**What to do**
Set down exactly, from the records below, the line with "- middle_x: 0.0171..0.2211" through the line with "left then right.", and nothing else.

┄┄┄┄┄┄

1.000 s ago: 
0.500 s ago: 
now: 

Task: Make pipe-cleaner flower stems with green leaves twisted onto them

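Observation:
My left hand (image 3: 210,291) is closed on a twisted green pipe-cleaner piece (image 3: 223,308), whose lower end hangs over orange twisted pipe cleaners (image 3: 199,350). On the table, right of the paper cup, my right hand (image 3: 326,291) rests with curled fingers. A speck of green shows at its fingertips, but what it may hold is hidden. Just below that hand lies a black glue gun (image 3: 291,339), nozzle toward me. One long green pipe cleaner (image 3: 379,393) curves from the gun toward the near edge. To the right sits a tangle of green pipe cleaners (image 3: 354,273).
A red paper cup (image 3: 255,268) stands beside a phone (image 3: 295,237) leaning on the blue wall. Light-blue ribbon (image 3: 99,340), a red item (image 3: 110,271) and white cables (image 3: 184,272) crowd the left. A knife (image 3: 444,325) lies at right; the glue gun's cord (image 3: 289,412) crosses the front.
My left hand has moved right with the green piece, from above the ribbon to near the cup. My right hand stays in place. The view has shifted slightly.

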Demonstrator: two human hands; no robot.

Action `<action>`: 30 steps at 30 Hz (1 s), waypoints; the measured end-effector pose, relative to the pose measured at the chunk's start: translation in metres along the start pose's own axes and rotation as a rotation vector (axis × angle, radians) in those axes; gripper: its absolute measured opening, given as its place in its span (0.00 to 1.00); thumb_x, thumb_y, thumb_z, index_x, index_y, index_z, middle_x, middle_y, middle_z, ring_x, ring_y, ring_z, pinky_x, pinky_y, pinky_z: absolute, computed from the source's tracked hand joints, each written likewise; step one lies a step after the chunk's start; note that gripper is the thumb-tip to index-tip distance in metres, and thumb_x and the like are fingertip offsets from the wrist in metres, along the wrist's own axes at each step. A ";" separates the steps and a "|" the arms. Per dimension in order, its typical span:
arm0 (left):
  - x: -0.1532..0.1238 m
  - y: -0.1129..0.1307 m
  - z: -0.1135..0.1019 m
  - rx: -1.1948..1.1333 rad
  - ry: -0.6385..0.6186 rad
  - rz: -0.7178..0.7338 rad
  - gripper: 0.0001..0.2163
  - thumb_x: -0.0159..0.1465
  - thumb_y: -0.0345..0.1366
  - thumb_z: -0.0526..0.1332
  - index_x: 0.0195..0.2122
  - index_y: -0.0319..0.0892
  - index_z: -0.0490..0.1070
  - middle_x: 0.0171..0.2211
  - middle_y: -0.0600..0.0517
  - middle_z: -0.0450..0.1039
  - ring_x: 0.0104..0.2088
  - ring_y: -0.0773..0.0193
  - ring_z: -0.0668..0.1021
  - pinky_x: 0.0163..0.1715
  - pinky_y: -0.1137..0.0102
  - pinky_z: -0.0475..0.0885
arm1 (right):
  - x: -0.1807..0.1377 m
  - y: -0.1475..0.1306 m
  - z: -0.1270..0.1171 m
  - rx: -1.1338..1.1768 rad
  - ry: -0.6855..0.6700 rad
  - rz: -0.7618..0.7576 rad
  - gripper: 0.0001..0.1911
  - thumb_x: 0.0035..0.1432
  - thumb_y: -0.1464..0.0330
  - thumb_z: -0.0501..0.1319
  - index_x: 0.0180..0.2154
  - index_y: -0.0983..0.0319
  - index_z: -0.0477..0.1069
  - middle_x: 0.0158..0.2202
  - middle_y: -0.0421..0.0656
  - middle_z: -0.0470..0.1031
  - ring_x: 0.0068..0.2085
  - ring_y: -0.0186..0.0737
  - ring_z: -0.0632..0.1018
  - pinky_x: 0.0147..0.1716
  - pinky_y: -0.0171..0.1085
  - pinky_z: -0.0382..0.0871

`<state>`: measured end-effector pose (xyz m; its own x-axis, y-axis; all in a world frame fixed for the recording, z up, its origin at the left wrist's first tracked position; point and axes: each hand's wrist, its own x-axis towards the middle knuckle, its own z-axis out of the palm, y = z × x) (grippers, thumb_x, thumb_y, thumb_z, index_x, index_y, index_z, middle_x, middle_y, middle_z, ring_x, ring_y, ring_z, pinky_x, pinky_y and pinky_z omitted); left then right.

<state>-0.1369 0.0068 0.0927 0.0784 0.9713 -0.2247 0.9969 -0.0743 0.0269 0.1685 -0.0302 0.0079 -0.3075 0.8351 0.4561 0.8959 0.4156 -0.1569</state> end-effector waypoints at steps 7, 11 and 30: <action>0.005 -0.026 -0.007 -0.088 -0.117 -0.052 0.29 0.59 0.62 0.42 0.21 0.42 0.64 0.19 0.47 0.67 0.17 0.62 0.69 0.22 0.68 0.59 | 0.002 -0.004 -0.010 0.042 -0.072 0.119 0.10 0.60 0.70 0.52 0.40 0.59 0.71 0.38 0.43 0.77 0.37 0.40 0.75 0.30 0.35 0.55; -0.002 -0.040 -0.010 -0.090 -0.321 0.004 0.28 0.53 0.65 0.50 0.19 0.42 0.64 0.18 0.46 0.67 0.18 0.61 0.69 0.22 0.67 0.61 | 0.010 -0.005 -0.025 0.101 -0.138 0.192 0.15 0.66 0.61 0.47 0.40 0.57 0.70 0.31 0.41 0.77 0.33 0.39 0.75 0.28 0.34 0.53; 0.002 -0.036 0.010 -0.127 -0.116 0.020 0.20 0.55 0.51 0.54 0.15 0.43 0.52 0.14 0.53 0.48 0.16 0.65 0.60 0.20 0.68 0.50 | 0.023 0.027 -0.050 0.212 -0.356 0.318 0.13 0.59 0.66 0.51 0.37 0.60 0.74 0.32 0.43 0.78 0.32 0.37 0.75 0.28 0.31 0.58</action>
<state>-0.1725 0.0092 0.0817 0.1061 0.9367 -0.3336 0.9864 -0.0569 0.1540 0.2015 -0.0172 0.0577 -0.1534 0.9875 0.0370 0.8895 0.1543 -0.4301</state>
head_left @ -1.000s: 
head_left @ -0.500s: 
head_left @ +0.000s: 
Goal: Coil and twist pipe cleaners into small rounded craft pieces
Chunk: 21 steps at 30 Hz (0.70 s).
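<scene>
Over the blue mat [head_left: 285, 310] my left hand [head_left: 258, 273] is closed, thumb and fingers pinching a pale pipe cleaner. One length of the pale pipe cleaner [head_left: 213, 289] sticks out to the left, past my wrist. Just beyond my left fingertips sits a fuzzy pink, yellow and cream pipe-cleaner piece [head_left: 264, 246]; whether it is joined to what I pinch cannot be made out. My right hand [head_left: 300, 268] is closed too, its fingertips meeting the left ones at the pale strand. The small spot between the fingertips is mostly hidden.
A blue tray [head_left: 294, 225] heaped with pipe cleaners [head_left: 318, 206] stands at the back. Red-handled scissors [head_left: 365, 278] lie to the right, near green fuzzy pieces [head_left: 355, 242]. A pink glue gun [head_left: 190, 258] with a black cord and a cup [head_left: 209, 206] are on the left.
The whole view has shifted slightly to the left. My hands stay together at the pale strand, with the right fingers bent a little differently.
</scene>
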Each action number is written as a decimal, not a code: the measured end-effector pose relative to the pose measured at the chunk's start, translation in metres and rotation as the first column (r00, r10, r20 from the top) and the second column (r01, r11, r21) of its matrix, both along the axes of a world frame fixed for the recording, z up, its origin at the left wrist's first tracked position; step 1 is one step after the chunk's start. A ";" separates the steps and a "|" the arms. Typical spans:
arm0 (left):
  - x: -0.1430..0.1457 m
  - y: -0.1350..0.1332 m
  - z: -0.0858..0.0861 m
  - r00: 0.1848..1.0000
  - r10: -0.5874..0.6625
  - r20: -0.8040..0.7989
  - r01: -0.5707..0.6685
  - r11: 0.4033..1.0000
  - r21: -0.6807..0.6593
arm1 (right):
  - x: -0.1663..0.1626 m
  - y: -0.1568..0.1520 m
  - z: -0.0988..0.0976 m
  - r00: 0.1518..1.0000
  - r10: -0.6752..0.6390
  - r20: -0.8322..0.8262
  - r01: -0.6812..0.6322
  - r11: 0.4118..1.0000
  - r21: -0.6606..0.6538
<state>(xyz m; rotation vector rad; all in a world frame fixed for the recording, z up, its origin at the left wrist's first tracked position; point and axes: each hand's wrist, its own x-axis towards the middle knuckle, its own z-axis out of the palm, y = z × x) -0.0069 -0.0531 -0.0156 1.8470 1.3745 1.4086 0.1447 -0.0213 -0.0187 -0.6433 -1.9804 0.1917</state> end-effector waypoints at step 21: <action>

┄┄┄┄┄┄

**Expected answer**
  - middle_x: 0.0171..0.2211
  - middle_y: -0.0600..0.0517
  - middle_z: -0.0450..0.1039
  - ring_x: 0.0104..0.2088
  - ring_y: -0.0773..0.0193
  - ring_z: -0.0668..0.1021
  - pinky_x: 0.0163..0.1715
  - pinky_y: -0.1137..0.0102
  - pinky_z: -0.0475..0.0885
arm1 (right):
  - x: -0.1807..0.1377 m
  - y: -0.1475..0.1306 m
  - z: -0.1270..0.1171 m
  - rx: -1.1338..1.1768 rad
  - ry: -0.6855..0.6700 rad
  - rz: -0.7618..0.7576 rad
  - gripper: 0.0001..0.1911
  - thumb_x: 0.0035..0.1432
  - thumb_y: -0.1464..0.0330
  - thumb_z: -0.0501..0.1319
  - index_x: 0.0180..0.2154
  - index_y: -0.0983..0.0319
  - index_z: -0.0477..0.1069
  - middle_x: 0.0158..0.2202
  - middle_y: -0.0421..0.0656
  - middle_z: -0.0470..0.1031
  - ring_x: 0.0068..0.2085
  - ring_y: -0.0186..0.0737
  - ring_z: -0.0632..0.1018
  - pinky_x: 0.0147..0.1716
  - pinky_y: -0.0171..0.1085
  - pinky_z: -0.0382..0.0871

`<state>`: measured end-effector pose (xyz m; its own x-axis, y-axis; all in a world frame fixed for the recording, z up, its origin at the left wrist's first tracked position; point and axes: each hand's wrist, its own x-axis towards the middle knuckle, its own z-axis out of the palm, y = z × x) (grippers, thumb_x, thumb_y, thumb_z, index_x, index_y, index_z, middle_x, middle_y, middle_z, ring_x, ring_y, ring_z, pinky_x, pinky_y and pinky_z omitted); left then right.

Nothing else is needed, and the exercise is over.